**EXERCISE:**
The task calls for every line of the data to be repeated exactly.
==============================
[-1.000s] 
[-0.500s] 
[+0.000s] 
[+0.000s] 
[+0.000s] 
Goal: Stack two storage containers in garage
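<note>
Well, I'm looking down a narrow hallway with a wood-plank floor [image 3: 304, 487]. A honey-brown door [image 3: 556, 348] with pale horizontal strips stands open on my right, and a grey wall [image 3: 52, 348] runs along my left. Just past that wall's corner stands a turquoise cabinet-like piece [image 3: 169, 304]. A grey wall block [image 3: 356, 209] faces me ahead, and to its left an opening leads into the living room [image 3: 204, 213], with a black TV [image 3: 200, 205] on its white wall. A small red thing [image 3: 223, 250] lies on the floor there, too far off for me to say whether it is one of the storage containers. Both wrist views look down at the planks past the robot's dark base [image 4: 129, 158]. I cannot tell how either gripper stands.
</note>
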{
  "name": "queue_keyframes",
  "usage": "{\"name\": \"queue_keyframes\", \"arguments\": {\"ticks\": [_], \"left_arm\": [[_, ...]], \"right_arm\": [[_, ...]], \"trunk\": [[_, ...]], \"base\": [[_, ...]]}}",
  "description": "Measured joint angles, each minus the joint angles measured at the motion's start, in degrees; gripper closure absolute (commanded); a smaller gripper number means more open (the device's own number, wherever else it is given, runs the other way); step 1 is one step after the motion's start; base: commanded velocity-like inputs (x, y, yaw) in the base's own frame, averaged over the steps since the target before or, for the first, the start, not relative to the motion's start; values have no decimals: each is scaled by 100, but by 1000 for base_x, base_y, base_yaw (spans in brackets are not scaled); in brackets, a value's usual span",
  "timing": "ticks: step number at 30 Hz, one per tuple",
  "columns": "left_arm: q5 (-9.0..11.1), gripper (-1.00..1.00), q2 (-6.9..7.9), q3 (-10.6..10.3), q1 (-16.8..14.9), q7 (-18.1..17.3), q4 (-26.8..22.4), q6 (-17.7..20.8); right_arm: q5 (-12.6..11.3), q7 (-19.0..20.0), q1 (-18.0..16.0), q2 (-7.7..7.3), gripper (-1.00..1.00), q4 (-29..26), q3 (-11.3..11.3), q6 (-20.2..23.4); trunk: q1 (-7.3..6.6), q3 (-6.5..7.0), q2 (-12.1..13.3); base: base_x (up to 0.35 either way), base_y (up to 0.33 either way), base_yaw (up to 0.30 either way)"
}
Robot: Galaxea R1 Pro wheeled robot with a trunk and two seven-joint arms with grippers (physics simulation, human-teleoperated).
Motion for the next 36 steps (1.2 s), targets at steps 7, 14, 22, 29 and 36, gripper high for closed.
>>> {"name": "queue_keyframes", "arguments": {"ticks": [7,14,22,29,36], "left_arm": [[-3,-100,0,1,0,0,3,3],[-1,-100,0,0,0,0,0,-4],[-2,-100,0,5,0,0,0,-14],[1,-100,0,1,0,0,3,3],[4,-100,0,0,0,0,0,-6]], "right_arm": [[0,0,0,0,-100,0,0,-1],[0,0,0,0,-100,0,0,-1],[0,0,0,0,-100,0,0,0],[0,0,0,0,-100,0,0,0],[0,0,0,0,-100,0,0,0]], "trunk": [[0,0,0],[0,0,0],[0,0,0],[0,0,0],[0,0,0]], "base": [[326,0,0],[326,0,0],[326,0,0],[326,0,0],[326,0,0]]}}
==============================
**RESPONSE AREA:**
[-1.000s] 
[-0.500s] 
[+0.000s] 
[+0.000s] 
[+0.000s] 
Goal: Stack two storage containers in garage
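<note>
Well, I'm looking down a narrow hallway with a wood-plank floor [image 3: 304, 487]. A honey-brown door [image 3: 556, 348] with pale horizontal strips stands open on my right, and a grey wall [image 3: 52, 348] runs along my left. Just past that wall's corner stands a turquoise cabinet-like piece [image 3: 169, 304]. A grey wall block [image 3: 356, 209] faces me ahead, and to its left an opening leads into the living room [image 3: 204, 213], with a black TV [image 3: 200, 205] on its white wall. A small red thing [image 3: 223, 250] lies on the floor there, too far off for me to say whether it is one of the storage containers. Both wrist views look down at the planks past the robot's dark base [image 4: 129, 158]. I cannot tell how either gripper stands.
</note>
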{
  "name": "queue_keyframes",
  "usage": "{\"name\": \"queue_keyframes\", \"arguments\": {\"ticks\": [_], \"left_arm\": [[_, ...]], \"right_arm\": [[_, ...]], \"trunk\": [[_, ...]], \"base\": [[_, ...]]}}",
  "description": "Measured joint angles, each minus the joint angles measured at the motion's start, in degrees; gripper closure absolute (commanded); a smaller gripper number means more open (the device's own number, wherever else it is given, runs the other way); step 1 is one step after the motion's start; base: commanded velocity-like inputs (x, y, yaw) in the base's own frame, averaged over the steps since the target before or, for the first, the start, not relative to the motion's start; values have no decimals: each is scaled by 100, but by 1000 for base_x, base_y, base_yaw (spans in brackets are not scaled); in brackets, a value's usual span",
  "timing": "ticks: step number at 30 Hz, one per tuple",
  "columns": "left_arm: q5 (-9.0..11.1), gripper (-1.00..1.00), q2 (-6.9..7.9), q3 (-10.6..10.3), q1 (-16.8..14.9), q7 (-18.1..17.3), q4 (-26.8..22.4), q6 (-17.7..20.8); right_arm: q5 (-12.6..11.3), q7 (-19.0..20.0), q1 (-18.0..16.0), q2 (-7.7..7.3), gripper (-1.00..1.00), q4 (-29..26), q3 (-11.3..11.3), q6 (-20.2..23.4); trunk: q1 (-7.3..6.6), q3 (-6.5..7.0), q2 (-12.1..13.3); base: base_x (up to 0.35 either way), base_y (up to 0.33 either way), base_yaw (up to 0.30 either way)"
}
Robot: Galaxea R1 Pro wheeled robot with a trunk and two seven-joint arms with grippers (physics simulation, human-teleoperated).
Motion for the next 36 steps (1.2 s), targets at steps 7, 14, 22, 29 and 36, gripper high for closed.
>>> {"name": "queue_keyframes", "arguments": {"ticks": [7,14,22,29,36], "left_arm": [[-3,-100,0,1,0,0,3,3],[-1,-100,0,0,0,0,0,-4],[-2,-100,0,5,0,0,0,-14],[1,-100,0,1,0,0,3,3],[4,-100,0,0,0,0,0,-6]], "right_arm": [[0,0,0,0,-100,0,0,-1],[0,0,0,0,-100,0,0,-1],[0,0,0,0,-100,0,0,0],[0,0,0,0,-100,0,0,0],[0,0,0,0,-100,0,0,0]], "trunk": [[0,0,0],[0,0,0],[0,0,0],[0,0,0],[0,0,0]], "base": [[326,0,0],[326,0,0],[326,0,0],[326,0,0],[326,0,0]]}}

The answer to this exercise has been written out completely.